Start of GIVEN INFORMATION
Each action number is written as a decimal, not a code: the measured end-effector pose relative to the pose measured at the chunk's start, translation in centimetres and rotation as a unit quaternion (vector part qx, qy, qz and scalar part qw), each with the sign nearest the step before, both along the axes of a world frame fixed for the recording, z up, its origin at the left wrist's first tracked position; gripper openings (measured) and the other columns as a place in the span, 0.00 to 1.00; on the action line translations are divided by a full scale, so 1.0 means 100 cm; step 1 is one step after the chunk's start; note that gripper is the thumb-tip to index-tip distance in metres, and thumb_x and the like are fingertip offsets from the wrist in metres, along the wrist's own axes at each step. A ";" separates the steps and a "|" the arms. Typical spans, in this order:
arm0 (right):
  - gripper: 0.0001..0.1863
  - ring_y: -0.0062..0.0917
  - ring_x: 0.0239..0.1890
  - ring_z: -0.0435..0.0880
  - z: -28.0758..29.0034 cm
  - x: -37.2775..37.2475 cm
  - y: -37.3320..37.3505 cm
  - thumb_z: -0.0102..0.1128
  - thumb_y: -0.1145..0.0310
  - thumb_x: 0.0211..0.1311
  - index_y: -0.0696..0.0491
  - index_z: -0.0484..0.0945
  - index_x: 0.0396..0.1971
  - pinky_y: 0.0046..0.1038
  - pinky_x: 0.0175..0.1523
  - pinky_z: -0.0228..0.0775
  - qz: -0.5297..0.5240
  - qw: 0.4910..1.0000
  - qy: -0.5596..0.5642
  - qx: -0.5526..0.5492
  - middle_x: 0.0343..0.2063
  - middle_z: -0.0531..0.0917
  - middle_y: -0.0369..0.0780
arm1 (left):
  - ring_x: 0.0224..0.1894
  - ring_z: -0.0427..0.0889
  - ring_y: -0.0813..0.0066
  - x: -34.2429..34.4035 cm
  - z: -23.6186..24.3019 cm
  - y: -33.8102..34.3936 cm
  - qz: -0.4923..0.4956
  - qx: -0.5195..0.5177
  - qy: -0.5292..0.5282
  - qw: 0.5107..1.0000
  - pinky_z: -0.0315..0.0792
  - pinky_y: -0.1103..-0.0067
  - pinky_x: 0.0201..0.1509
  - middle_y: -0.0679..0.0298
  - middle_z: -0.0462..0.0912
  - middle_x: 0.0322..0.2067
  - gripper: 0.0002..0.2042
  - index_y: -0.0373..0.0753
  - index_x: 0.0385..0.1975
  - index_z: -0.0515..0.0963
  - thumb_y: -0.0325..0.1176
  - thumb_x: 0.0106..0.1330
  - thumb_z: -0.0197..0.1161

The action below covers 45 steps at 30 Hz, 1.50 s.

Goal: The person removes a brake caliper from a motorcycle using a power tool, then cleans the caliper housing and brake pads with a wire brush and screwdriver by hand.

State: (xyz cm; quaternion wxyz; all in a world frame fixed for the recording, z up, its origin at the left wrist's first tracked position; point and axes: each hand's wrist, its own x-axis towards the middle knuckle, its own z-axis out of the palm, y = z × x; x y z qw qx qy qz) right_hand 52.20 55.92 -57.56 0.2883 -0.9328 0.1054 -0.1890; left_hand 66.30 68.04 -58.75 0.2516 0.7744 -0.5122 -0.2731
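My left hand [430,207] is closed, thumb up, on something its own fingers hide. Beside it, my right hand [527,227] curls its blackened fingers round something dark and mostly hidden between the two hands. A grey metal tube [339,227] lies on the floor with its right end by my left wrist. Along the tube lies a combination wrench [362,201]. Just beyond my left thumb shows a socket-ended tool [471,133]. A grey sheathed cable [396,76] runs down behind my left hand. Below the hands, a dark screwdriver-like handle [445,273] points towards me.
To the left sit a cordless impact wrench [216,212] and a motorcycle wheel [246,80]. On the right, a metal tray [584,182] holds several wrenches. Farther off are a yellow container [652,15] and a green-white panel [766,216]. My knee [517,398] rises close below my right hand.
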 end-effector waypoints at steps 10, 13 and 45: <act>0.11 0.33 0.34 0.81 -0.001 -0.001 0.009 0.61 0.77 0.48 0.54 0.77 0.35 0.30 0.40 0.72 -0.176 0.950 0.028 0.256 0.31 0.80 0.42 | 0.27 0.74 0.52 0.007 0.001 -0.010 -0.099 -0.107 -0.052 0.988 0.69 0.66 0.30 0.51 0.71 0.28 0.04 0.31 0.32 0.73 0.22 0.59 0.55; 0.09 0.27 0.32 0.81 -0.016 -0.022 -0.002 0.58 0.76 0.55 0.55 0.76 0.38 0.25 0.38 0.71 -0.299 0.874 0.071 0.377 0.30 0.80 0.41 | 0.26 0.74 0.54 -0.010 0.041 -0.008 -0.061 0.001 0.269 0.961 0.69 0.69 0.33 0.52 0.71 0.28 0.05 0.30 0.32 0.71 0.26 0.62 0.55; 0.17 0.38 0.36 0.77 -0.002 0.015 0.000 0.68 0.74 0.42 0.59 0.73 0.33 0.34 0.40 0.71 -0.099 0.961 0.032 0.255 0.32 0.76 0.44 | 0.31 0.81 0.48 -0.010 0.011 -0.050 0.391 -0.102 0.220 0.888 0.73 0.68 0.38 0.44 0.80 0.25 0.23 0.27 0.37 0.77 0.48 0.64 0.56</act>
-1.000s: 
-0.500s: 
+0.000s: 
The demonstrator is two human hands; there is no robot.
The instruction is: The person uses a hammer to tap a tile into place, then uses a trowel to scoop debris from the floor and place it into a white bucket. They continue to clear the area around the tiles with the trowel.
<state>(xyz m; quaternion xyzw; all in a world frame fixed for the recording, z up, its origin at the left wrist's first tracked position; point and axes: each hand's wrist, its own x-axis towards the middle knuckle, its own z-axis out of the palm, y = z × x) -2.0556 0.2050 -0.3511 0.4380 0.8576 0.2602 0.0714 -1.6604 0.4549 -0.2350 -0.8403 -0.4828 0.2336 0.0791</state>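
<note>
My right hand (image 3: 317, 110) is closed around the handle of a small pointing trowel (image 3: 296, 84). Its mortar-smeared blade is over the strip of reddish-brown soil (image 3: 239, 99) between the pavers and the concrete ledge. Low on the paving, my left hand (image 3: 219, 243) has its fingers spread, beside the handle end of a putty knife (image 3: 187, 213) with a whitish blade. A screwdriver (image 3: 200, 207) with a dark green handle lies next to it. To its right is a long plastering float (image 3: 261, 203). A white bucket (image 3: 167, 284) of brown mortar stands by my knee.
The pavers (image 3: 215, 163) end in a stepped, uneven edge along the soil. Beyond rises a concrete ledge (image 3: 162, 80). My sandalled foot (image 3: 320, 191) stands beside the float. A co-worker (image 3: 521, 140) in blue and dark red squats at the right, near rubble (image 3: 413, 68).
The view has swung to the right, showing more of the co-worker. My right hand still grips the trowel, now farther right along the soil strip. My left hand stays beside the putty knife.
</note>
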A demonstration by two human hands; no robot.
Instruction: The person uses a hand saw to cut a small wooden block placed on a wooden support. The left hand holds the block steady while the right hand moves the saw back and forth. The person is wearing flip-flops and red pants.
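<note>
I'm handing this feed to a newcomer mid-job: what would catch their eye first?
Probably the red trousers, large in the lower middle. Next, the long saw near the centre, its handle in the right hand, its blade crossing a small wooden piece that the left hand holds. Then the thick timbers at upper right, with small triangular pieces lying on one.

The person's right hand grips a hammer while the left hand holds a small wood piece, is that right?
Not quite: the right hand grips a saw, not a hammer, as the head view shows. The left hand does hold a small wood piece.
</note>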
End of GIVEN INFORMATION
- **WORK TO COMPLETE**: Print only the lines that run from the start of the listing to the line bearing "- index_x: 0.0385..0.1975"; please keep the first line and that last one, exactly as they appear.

- **SOLUTION**:
Each action number is written as a decimal, not a code: the measured end-effector pose relative to the pose measured at the chunk's start, translation in centimetres and rotation as a unit quaternion (vector part qx, qy, qz and scalar part qw), each with the sign nearest the step before, both along the axes of a world frame fixed for the recording, z up, its origin at the left wrist's first tracked position; gripper openings (measured) and the other columns as a place in the span, 0.00 to 1.00; on the action line translations are divided by a full scale, so 1.0 means 100 cm; step 1 is one step after the chunk's start; note that gripper is the thumb-tip to index-tip distance in metres, and thumb_x and the like are fingertip offsets from the wrist in metres, along the wrist's own axes at each step. A ";" separates the steps and a "|" the arms. Typical spans, in this order:
arm0 (right):
  - gripper: 0.0001..0.1863
  - ring_y: -0.0062..0.0917
  - ring_x: 0.0239..0.1890
  - ring_z: -0.0435..0.0880
  - z: -28.0758..29.0034 cm
  - x: -37.2775..37.2475 cm
  - y: -37.3320..37.3505 cm
  - thumb_z: -0.0102..0.1128
  - thumb_y: -0.1145..0.0310
  - thumb_x: 0.0211..0.1311
  - index_y: -0.0696..0.0491
  - index_z: -0.0484..0.0945
  - index_x: 0.0396..0.1971
  - pinky_y: 0.0046..0.1038
  - pinky_x: 0.0175..0.1523
  - pinky_z: -0.0228..0.0775
  - qz: -0.5297..0.5240
  - qw: 0.4910..1.0000
  - qy: -0.5596..0.5642
  - qx: -0.5526..0.5492
  - middle_x: 0.0343..0.2063
  - middle_z: -0.0531..0.0917
  - middle_y: -0.0369..0.0780
arm1 (left):
  - ring_x: 0.0224..0.1894
  - ring_z: -0.0427..0.0889
  - ring_y: -0.0813..0.0066
  - x: -34.2429..34.4035 cm
  - z: -23.6186..24.3019 cm
  - y: -33.8102..34.3936 cm
  - qz: -0.4923..0.4956
  - qx: -0.5195..0.5177
  - qy: -0.5292..0.5282
  - qw: 0.5107..1.0000
  - pinky_z: -0.0315..0.0792
  - pinky_y: -0.1103..-0.0067
  - pinky_x: 0.0201..0.1509
  - middle_y: -0.0679..0.0298
  - middle_z: -0.0462..0.0912
  - middle_x: 0.0322..0.2067
  - gripper: 0.0002..0.2042
  - index_y: -0.0373..0.0753
  - index_x: 0.0385..0.1975

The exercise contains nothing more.